Convex-split and hypothesis testing approach to one-shot quantum measurement compression and randomness extraction

Citation:

Anurag Anshu, Rahul Jain, and Naqueeb Ahmad Warsi. 9/1/2019. “Convex-split and hypothesis testing approach to one-shot quantum measurement compression and randomness extraction.” IEEE Transactions on Information Theory, 66, 9, Pp. 5905-5924. Publisher's Version

Abstract:

This paper concerns the problem of quantum measurement compression with side information in the one-shot setting with shared-randomness. In this problem, Alice shares a pure quantum state with Bob and the reference system. She performs a measurement on her registers and wishes to communicate the outcome to Bob using shared-randomness and classical communication. The outcome that Bob receives must be correctly correlated with the reference system and his own registers. Our goal is to concurrently minimize the classical communication and shared-randomness cost. The suggested protocol presented in this paper is based on convex-split and position based decoding. The communication is upper bounded in terms of smooth max and hypothesis testing relative entropies.

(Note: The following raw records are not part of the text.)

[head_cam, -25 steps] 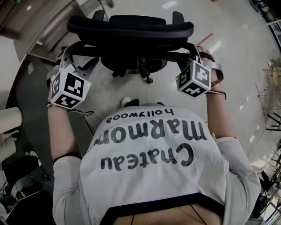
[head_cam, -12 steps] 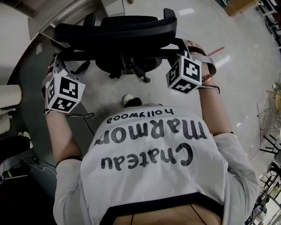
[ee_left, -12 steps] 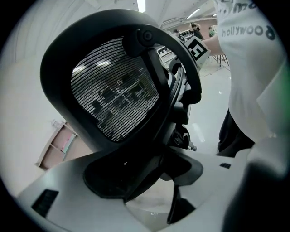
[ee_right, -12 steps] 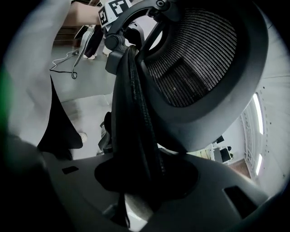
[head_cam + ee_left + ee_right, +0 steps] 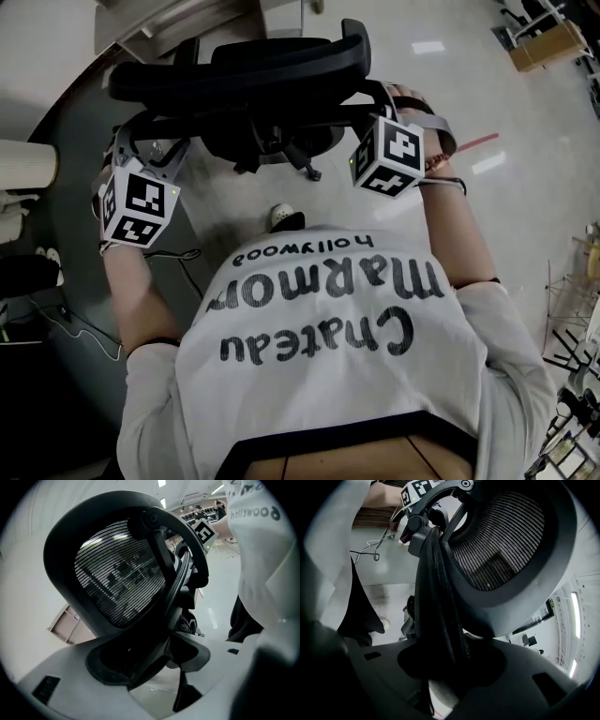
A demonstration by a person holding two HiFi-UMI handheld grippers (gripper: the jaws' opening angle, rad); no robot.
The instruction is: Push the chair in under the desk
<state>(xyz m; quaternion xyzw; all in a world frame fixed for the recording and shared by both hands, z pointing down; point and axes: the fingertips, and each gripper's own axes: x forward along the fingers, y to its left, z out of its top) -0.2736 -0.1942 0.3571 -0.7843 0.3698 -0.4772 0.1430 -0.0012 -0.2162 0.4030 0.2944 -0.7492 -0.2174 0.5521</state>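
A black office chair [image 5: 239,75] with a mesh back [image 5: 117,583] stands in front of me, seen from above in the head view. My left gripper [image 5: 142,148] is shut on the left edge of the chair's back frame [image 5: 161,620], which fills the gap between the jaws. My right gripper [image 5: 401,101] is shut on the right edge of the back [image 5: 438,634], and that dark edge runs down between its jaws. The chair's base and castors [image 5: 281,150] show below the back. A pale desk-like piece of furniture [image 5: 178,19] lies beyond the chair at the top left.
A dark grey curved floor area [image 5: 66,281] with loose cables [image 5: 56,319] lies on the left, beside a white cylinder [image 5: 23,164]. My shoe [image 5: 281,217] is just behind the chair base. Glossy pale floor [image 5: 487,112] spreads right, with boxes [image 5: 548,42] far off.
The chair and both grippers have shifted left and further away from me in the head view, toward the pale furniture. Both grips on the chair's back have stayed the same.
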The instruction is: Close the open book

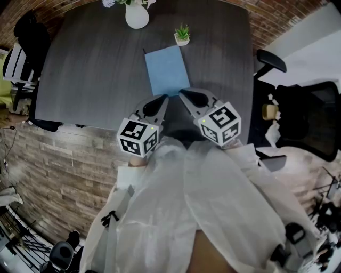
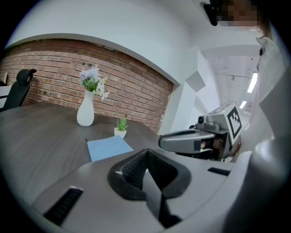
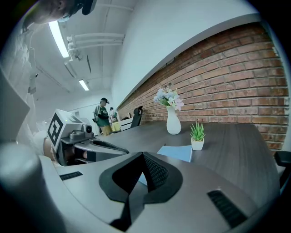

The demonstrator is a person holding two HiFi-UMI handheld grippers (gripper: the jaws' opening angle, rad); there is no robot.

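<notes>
A blue book (image 1: 167,70) lies flat and closed on the dark grey table (image 1: 96,64), cover up. It shows too in the left gripper view as a blue book (image 2: 108,148) and in the right gripper view as a blue book (image 3: 176,153). My left gripper (image 1: 161,99) hovers just short of the book's near edge, shut and empty. My right gripper (image 1: 186,95) is beside it, also shut with nothing held. Their tips point toward the book from the near side. Each gripper appears in the other's view: right gripper (image 2: 164,141), left gripper (image 3: 119,149).
A white vase with flowers (image 1: 137,14) stands at the table's far edge, and a small potted plant (image 1: 182,34) sits just beyond the book. Black office chairs (image 1: 305,114) stand to the right and another chair (image 1: 21,58) to the left. A person (image 3: 102,117) stands far off.
</notes>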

A second protocol addresses the task of strong randomness extraction in the presence of quantum side information. The protocol provides an error guarantee in terms of relative entropy (as opposed to trace distance) and extracts close to the optimal number of uniform bits. As an application, we provide a new achievability result for the task of quantum measurement compression without feedback, in which Alice does not need to know the outcome of the measurement. The result achieves the optimal number of bits communicated and the required number of bits of shared-randomness, for the same task in the asymptotic and i.i.d. setting.